* [Problem description]:
Could you output the complete listing given below exactly?

* [Data segment]:
-------
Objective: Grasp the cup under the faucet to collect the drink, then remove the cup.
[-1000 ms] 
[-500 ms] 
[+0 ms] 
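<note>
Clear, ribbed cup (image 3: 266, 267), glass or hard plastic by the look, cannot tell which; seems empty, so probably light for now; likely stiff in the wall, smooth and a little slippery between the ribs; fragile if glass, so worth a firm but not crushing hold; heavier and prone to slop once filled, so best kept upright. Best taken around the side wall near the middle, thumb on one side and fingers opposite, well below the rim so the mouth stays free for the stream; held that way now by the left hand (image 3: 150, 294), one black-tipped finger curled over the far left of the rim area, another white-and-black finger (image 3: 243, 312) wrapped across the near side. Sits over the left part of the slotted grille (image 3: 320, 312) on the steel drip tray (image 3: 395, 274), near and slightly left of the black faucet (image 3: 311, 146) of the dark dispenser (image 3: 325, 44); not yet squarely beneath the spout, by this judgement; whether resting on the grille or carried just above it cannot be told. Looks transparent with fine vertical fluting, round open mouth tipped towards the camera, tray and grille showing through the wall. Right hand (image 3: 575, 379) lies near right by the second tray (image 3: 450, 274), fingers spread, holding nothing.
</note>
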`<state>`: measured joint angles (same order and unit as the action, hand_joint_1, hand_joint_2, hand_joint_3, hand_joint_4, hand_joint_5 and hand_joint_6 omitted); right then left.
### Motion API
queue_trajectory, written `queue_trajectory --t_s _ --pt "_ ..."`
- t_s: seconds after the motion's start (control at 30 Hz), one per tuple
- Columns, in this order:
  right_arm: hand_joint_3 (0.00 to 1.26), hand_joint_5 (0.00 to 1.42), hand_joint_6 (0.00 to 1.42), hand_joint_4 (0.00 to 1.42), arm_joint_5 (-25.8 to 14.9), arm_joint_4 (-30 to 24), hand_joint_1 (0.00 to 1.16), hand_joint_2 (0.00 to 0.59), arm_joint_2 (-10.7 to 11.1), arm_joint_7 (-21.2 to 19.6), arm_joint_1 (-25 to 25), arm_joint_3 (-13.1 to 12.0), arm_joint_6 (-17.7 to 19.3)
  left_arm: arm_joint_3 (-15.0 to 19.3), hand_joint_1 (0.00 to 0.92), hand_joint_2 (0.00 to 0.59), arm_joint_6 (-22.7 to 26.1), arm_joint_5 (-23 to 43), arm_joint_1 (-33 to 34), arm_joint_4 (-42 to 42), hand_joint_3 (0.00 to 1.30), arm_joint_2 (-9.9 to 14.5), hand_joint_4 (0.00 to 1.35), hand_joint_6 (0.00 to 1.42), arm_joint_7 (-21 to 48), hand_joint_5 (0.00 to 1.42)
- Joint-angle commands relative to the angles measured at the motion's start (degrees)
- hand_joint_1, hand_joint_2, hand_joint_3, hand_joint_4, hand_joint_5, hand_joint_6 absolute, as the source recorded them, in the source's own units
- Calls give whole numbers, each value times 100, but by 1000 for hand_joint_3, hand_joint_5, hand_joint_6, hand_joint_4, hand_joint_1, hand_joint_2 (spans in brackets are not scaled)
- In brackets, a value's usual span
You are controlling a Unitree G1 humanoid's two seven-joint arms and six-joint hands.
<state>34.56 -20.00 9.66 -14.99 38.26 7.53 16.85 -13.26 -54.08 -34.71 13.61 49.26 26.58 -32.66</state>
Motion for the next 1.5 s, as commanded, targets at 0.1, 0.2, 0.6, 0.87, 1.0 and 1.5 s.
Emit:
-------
* [The answer]:
Objective: Grasp the cup under the faucet to collect the drink, then remove the cup.
[-1000 ms] 
[-500 ms] 
[+0 ms] 
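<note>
Clear, ribbed cup (image 3: 266, 267), glass or hard plastic by the look, cannot tell which; seems empty, so probably light for now; likely stiff in the wall, smooth and a little slippery between the ribs; fragile if glass, so worth a firm but not crushing hold; heavier and prone to slop once filled, so best kept upright. Best taken around the side wall near the middle, thumb on one side and fingers opposite, well below the rim so the mouth stays free for the stream; held that way now by the left hand (image 3: 150, 294), one black-tipped finger curled over the far left of the rim area, another white-and-black finger (image 3: 243, 312) wrapped across the near side. Sits over the left part of the slotted grille (image 3: 320, 312) on the steel drip tray (image 3: 395, 274), near and slightly left of the black faucet (image 3: 311, 146) of the dark dispenser (image 3: 325, 44); not yet squarely beneath the spout, by this judgement; whether resting on the grille or carried just above it cannot be told. Looks transparent with fine vertical fluting, round open mouth tipped towards the camera, tray and grille showing through the wall. Right hand (image 3: 575, 379) lies near right by the second tray (image 3: 450, 274), fingers spread, holding nothing.
</note>
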`<state>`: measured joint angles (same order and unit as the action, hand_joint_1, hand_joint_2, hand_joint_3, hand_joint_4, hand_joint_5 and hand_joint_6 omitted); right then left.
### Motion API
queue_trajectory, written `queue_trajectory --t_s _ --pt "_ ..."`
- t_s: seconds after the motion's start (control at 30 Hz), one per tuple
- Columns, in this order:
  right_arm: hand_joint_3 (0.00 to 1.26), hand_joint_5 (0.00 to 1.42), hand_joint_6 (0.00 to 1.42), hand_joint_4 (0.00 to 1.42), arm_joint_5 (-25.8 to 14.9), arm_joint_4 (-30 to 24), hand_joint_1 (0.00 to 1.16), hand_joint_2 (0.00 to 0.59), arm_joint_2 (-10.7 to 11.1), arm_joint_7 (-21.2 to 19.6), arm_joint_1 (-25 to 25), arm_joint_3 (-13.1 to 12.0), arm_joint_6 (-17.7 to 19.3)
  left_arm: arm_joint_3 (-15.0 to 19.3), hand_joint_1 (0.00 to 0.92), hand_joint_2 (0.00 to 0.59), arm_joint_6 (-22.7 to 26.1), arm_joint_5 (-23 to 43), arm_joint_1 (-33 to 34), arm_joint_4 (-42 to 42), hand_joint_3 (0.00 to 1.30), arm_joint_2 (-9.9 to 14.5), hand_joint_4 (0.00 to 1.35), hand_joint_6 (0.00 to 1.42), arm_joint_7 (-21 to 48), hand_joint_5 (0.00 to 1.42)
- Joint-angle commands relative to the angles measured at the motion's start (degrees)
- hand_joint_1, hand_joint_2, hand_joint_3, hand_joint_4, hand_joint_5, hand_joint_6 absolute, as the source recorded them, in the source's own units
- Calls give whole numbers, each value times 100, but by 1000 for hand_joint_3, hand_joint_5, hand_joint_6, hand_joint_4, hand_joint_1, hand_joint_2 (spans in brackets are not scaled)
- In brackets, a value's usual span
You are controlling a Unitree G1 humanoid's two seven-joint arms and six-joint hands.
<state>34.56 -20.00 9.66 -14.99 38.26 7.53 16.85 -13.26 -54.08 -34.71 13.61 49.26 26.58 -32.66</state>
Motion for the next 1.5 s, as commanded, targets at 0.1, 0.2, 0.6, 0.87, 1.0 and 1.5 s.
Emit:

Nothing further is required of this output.